When a deal aimed at raising approximately $75 billion, with total underwriting fees of about $500 million and a corresponding rate of approximately 0.7%, is placed on the table, it naturally becomes a "reference point" for later parties negotiating with investment banks. In the U.S., the structure of underwriting fees must be documented in the prospectus for regulatory and self-regulatory review, which means this "price list" from SpaceX will be repeatedly referenced by all tech and new economy companies preparing for IPOs. Future AI companies, platform-based internet enterprises, and even companies exposing on-chain businesses, when negotiating at the table under the same regulatory framework, will find it hard to completely accept the traditional unbargained range of 1%–3%, but will package the "super large scale + low rate" combination as their target conditions and demand investment banks to redistribute benefits between valuation, rates, and placement authority.

However, once the fee rate is pressed to 0.7%, investment banks' risk preferences and compliance inputs for high-risk industry projects may not simply replicate the SpaceX model. Lead underwriters must assume legal responsibility for disclosure quality in every U.S. IPO, and compliance costs will not be "exempted" from regulatory oversight due to lower rates. This will force them to select projects more carefully: large-scale targets like SpaceX, which are highly marketable and attract substantial attention, can dilute each dollar of compliance investment with scale; while AI and crypto-related companies, which are complex and subject to regulatory disputes, may be required to maintain higher fees, more protective clauses, or may even be filtered out by some investment banks. SpaceX sets a benchmark that states "large deals can buy low rates," rather than a universal rule that "all high-risk new economy companies can exchange low costs for the same level of compliance endorsement."

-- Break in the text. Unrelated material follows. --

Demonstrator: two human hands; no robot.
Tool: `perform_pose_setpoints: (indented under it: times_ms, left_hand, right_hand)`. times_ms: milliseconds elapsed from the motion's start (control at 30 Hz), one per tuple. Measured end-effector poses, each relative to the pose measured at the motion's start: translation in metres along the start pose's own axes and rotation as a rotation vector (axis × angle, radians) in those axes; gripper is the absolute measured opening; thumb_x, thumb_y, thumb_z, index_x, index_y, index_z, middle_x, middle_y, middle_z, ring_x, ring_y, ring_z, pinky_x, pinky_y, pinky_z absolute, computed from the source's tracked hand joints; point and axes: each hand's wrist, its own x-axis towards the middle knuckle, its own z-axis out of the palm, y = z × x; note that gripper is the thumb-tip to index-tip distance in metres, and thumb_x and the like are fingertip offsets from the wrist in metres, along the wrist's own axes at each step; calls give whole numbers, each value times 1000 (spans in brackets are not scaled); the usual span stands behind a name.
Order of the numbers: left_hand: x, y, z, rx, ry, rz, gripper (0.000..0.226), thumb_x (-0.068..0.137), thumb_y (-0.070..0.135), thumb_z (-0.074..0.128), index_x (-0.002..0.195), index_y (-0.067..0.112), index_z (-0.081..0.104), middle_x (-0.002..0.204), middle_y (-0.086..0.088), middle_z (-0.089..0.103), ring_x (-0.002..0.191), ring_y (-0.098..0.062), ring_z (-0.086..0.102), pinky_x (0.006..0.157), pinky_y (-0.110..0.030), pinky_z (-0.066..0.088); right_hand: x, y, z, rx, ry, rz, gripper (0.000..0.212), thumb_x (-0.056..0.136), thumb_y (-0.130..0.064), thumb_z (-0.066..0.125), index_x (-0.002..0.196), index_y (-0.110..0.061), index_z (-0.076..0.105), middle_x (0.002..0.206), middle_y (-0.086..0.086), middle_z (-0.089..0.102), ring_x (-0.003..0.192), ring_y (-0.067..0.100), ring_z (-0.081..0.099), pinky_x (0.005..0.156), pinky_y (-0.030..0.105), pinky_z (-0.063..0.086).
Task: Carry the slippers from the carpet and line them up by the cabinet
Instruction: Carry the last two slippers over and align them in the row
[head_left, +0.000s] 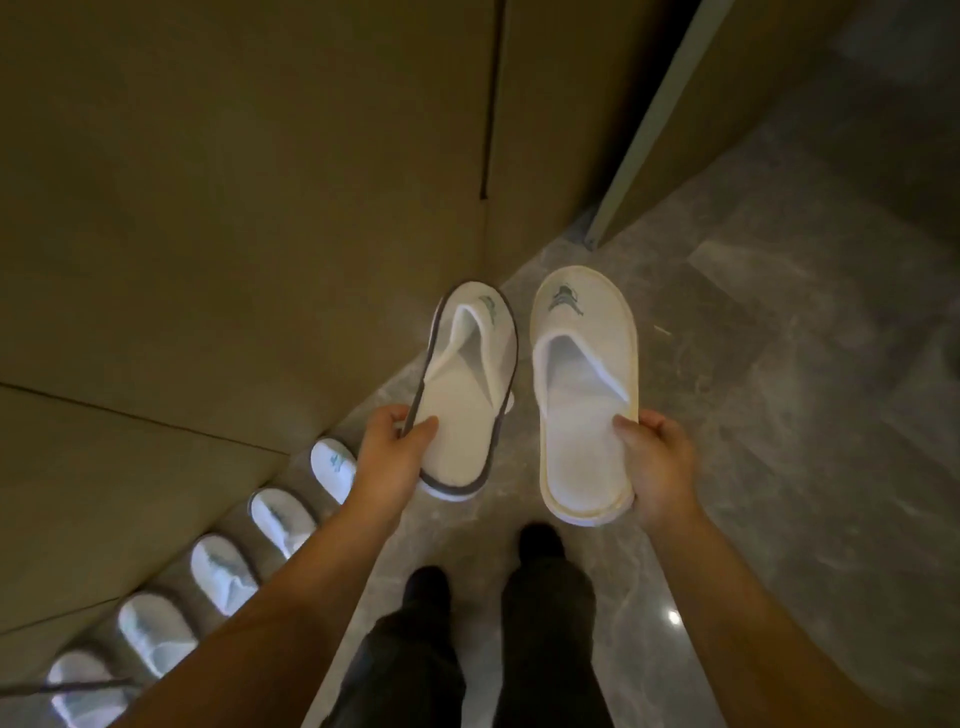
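Head view. Left hand (395, 441): thumb on the insole, fingers under the edge, pinching the heel of a grey-trimmed slipper (467, 395), held tilted on its side above the floor (779, 415), toe toward the cabinet (234, 182). Right hand (660, 462): same pinch at the heel of a cream-trimmed slipper (584, 395), held flatter, sole down, just beside the first. Row of slippers (223, 571): five white toes visible along the cabinet foot, running off to the lower left, nearest one just beside the left wrist. Own feet (483, 571): dark shoes on the floor, close below the held pair. Step in hand, as judged: setting down at the open end of the row. Advice: level the grey-trimmed slipper first, lower toe-first against the cabinet foot, match spacing and angle of the row, keep the two trims side by side, release only once soles lie flat.
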Motion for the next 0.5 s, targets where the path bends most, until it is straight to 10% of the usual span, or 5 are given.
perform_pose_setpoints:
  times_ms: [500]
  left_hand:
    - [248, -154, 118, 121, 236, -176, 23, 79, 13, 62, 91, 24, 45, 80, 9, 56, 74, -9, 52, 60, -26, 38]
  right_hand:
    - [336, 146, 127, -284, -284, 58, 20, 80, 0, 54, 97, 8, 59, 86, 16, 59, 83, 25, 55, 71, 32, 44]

From SpaceX to Crypto Companies: A New Round of Bargaining

SpaceX, with a plan to raise approximately $75 billion and total underwriting fees of about $500 million, compressed the rate to about 0.7%, effectively lowering the traditional 1%–3% "industry standard" a notch and openly displaying the distribution method of this $500 million among Goldman Sachs, Morgan Stanley, Bank of America, Citigroup, and JPMorgan Chase on the market table. For Wall Street investment banks, this is not only a price concession but also a pressure test of the business model: under the premise of a compressed total amount, they must still complete due diligence, coordinate disclosures, lead pricing and placements, and assume legal responsibility for the quality of information disclosure, meaning they will have to reorder priorities in compliance resource allocation, project selection, and fee structures in the future. For subsequent large tech companies and crypto-related enterprises, this negotiation provides a clear reference— as long as the scale is sufficient and the bargaining power is strong enough, there is an opportunity to rewrite the power balance between issuers and investment banks in IPOs, direct listings, or other financing paths, keeping more revenue on the issuer side. However, regardless of how intense the negotiations may be, all changes to underwriting fees and structures within the U.S. securities regulatory framework still need to be fully disclosed in the prospectus and subjected to regulatory and self-regulatory review; the bottom lines of investor suitability, completeness of information disclosure, etc., have not been loosened. The real observation should be: after the low-rate case of SpaceX is ultimately validated by the market and regulators, which tech and crypto-related companies can replicate this path, and which will be blocked within the traditional fee rate range by higher risk premiums and stricter compliance requirements.